What did they leave out? Newton, Spiro and Grunberg have all been named series regulars.
The plot in a nutshell: In "First Time," Virginians Annie (Becki Newton) and Frannie (Jordana Spiro) are the remaining singles in their group of friends. So to shake things up Frannie agrees to start going by Fran (their names being so similar and all), while Annie tables her usual dealbreaker for guys - telling them she's a virgin. But when Annie starts to hit it off with a cute and refreshingly nice boy, Jordan (Brian Hallisay), Fran usurps Annie's usual shtick about being a virgin to impress him. It does and Fran finds herself both puzzled and intrigued by the new light she's viewed in.

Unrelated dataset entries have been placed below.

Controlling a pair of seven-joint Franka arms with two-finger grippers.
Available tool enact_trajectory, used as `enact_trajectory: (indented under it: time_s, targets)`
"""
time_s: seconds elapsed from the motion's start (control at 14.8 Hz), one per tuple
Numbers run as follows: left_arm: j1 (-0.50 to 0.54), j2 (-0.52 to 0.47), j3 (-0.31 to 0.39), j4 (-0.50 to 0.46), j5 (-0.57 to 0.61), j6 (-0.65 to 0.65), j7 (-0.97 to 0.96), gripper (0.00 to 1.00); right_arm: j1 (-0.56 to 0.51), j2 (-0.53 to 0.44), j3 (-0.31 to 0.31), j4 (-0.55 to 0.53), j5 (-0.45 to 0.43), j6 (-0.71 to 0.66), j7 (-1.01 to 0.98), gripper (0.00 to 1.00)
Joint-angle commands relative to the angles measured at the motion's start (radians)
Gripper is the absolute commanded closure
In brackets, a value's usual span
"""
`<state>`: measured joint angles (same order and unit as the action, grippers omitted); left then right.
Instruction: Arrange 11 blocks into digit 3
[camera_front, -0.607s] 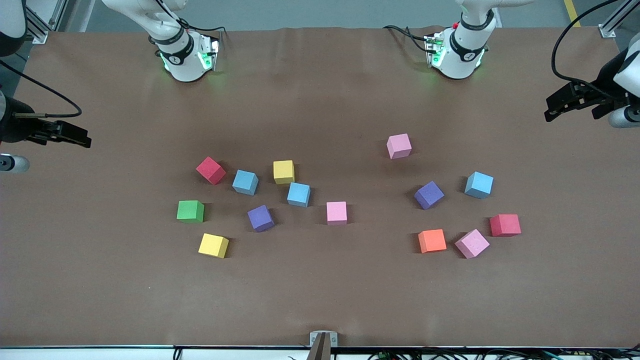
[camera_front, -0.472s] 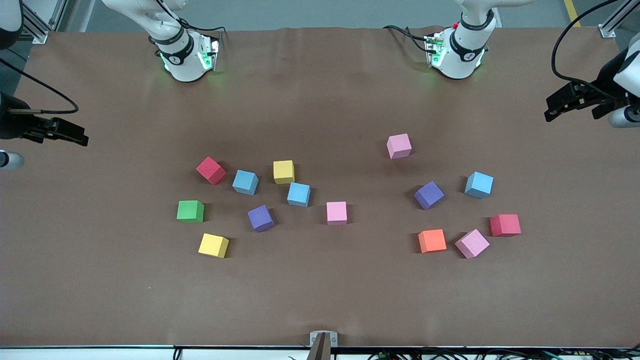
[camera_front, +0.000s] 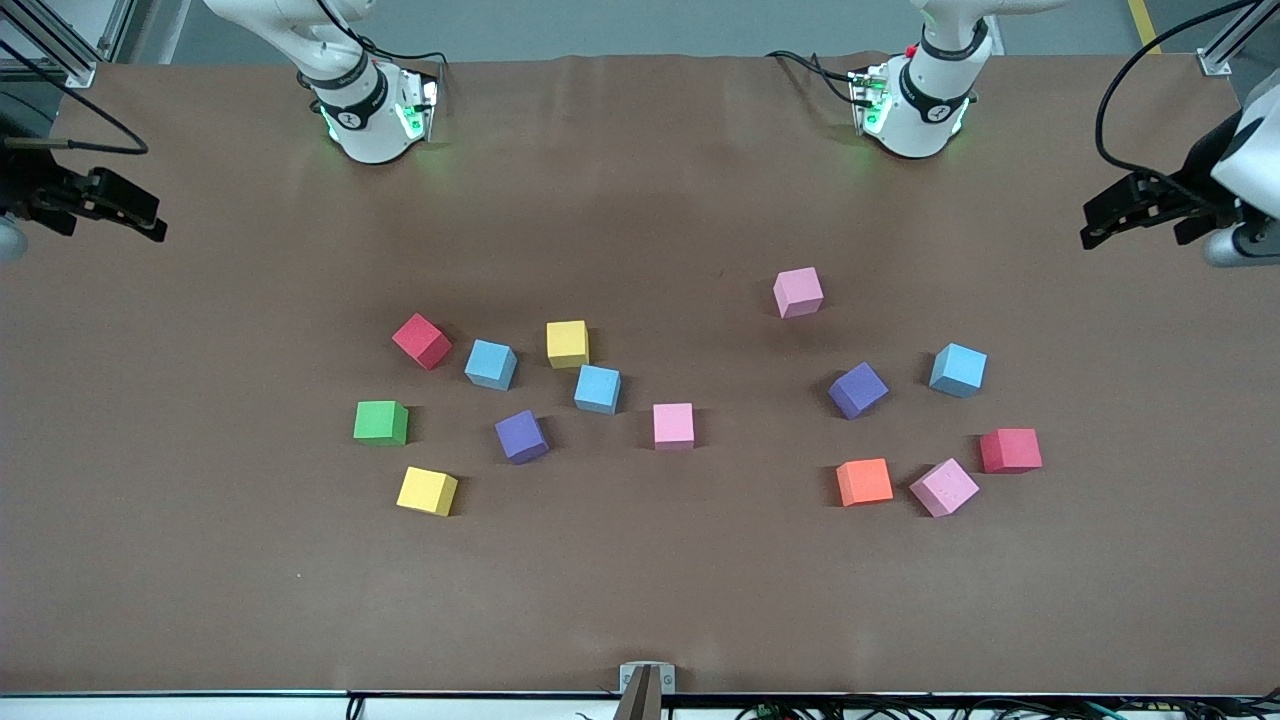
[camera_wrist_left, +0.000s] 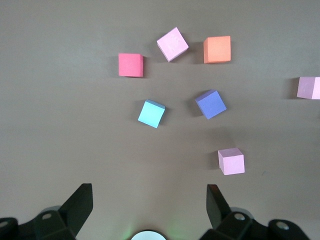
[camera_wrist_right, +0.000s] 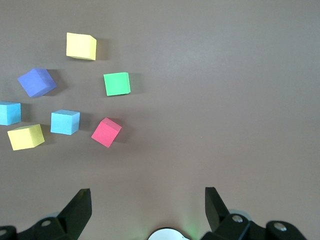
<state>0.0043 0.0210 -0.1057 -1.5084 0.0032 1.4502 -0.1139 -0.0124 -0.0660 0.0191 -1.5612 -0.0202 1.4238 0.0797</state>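
Note:
Loose blocks lie in two groups, none touching, and no digit 3 shows. Toward the right arm's end are a red block (camera_front: 421, 340), two light blue (camera_front: 491, 364) (camera_front: 598, 388), two yellow (camera_front: 567, 343) (camera_front: 427, 491), a purple (camera_front: 521, 436) and a pink (camera_front: 673, 425). Toward the left arm's end are two pink (camera_front: 798, 292) (camera_front: 944, 487), a purple (camera_front: 858, 390), a light blue (camera_front: 958, 369), a red (camera_front: 1010, 450) and an orange (camera_front: 864, 482). My left gripper (camera_front: 1092, 224) (camera_wrist_left: 149, 189) hangs open at its table end. My right gripper (camera_front: 156, 220) (camera_wrist_right: 147, 192) hangs open at the other end.
A green cube (camera_front: 381, 422) sits beside the purple and yellow blocks at the right arm's end. Both arm bases (camera_front: 372, 120) (camera_front: 915, 110) stand at the table's back edge. Bare brown tabletop (camera_front: 640, 580) stretches between the blocks and the front edge.
My right gripper has drawn back toward the bases' edge of the table. My left gripper has shifted slightly the same way. No block has moved.

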Motion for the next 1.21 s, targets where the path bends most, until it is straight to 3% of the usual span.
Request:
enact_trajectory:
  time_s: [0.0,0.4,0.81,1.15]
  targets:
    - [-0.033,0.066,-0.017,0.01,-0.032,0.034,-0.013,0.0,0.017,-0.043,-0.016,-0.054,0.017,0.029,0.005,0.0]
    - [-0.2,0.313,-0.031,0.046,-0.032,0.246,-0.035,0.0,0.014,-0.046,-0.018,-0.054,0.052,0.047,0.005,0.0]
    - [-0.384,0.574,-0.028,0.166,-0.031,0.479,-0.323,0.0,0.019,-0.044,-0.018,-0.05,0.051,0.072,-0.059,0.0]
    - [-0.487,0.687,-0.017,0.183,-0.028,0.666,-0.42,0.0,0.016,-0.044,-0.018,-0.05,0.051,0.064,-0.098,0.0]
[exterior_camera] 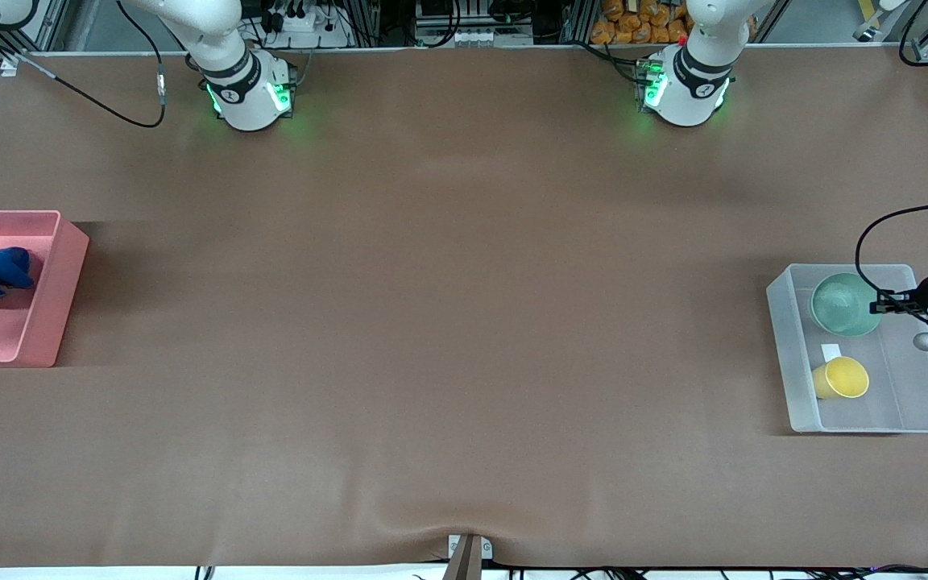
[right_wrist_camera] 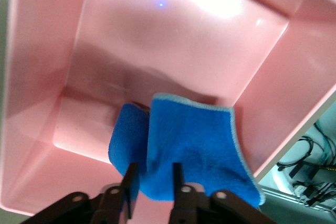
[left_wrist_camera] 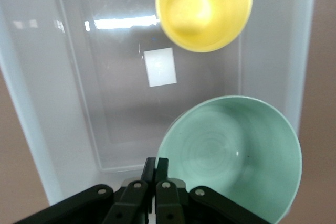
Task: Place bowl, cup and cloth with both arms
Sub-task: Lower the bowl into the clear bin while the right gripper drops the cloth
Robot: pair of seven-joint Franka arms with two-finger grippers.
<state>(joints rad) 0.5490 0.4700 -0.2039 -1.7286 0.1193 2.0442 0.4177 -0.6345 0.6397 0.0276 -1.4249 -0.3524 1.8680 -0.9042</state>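
Left hand is pinched closed over the clear bin beside the bowl, while the right hand, fingers parted, has the cloth between them over the pink bin.

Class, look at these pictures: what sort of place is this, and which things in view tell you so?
Most likely a robotics lab or test bench. Two white arm bases lit green stand on a brown-covered table, cables and metal framing run along its edge, and plastic sorting bins, such as the pink bin, sit at each end.
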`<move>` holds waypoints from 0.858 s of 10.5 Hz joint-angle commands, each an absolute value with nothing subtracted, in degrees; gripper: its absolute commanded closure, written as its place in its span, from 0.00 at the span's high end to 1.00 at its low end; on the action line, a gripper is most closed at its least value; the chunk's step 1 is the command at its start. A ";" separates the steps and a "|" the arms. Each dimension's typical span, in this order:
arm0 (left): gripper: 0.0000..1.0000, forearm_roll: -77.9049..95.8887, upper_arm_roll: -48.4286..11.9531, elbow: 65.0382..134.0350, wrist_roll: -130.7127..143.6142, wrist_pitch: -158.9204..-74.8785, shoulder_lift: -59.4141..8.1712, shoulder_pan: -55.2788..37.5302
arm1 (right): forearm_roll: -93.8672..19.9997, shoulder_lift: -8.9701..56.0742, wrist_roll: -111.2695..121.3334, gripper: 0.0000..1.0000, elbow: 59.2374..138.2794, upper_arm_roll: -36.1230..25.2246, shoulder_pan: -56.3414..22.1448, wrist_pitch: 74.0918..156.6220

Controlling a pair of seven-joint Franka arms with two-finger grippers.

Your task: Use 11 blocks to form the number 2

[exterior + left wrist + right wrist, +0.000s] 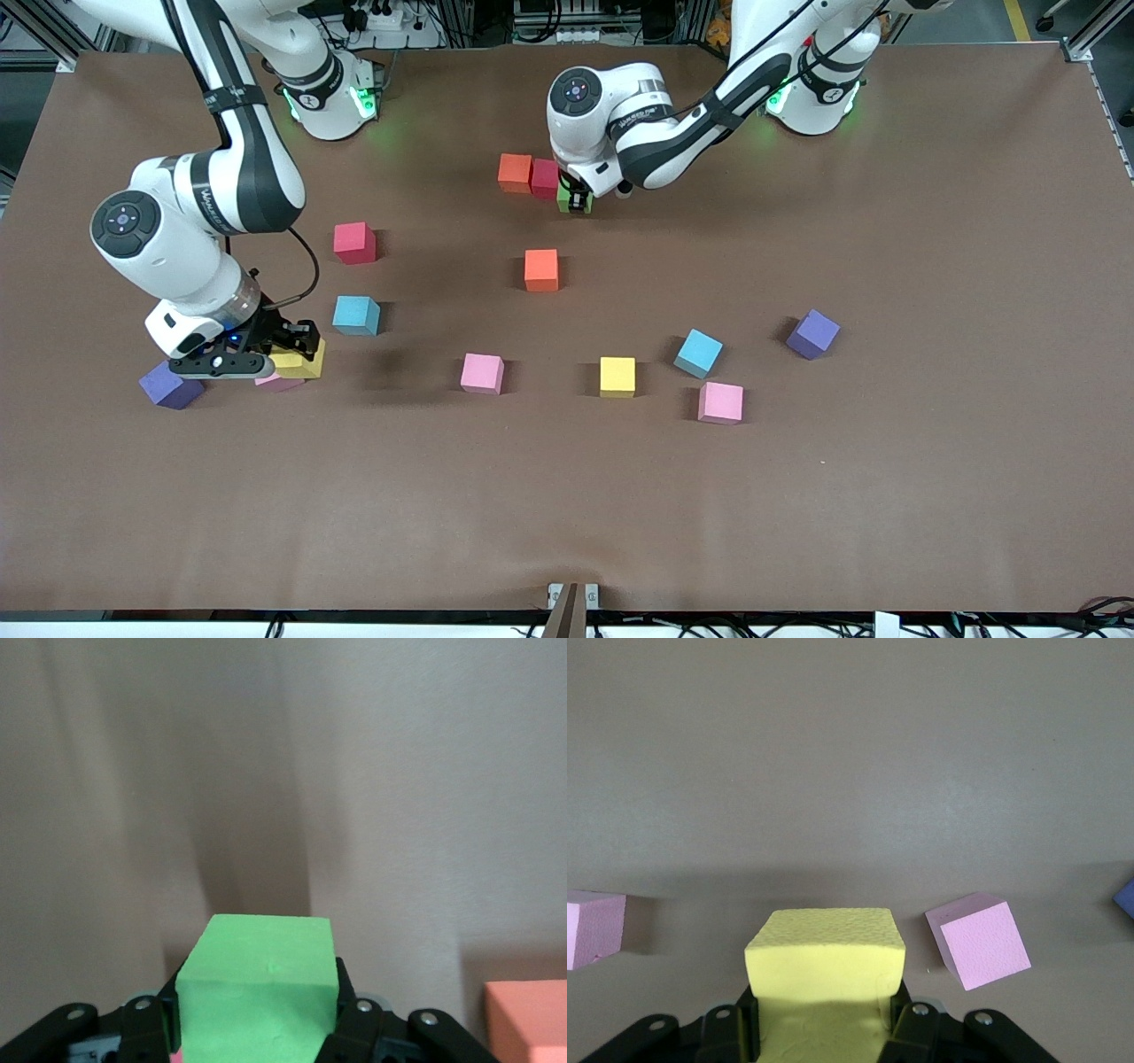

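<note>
Two end effectors gripping cubes (green cube (pixel 257 988), yellow cube (pixel 826 979))

Two white arms with rounded, glossy shells and black joint bands rise from the table's top edge. Green lights glow at the collar of each base. A round grey cap with small blue marks closes each wrist housing, and grey lettering runs along the black bands. A thin black cable loops beside the right arm (pixel 199 230). The left arm (pixel 656 115) carries a black strap. Both end in black, angular finger mounts fastened with silver screws.
</note>
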State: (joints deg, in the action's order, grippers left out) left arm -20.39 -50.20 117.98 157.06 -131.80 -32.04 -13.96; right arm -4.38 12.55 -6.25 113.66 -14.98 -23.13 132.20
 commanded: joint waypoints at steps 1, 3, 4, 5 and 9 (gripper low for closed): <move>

That is, of course, until her lie blows up in her face.
In "First to Go," San Francisco accountant Carter (Kyle Howard) is horrified by the news his boss (Larry Wilmore) is downsizing his entire department. Even worse, he returns home to find his fiance Liz (Lindsay Price) in bed with... the Maserati of vibrators. And if that wasn't it enough, said instrument has made her truly orgasm for the first time in her life. Disheartened, Carter can't bring himself to tell her about losing his job so he gives himself a new one: be the best lover he can be.
And in "First on the List," best friends Judd (Greg Grunberg) and Bowman (Craig Robinson) are on their way to a pal's bachelor party. And while being dropped off at LAX by his wife (Pamela Adlon), Judd is shocked to spot his teenage crush Jennifer Love Hewitt (as herself) likewise arriving at the airport. You see, Hewitt is the one and only member of Judd's "Celebrity Exemption List," the pre-approved list of famous people that he and his wife, should the circumstances arise, are allowed to sleep with. Improbably they wind up on the same flight where Judd takes it upon himself to make a move.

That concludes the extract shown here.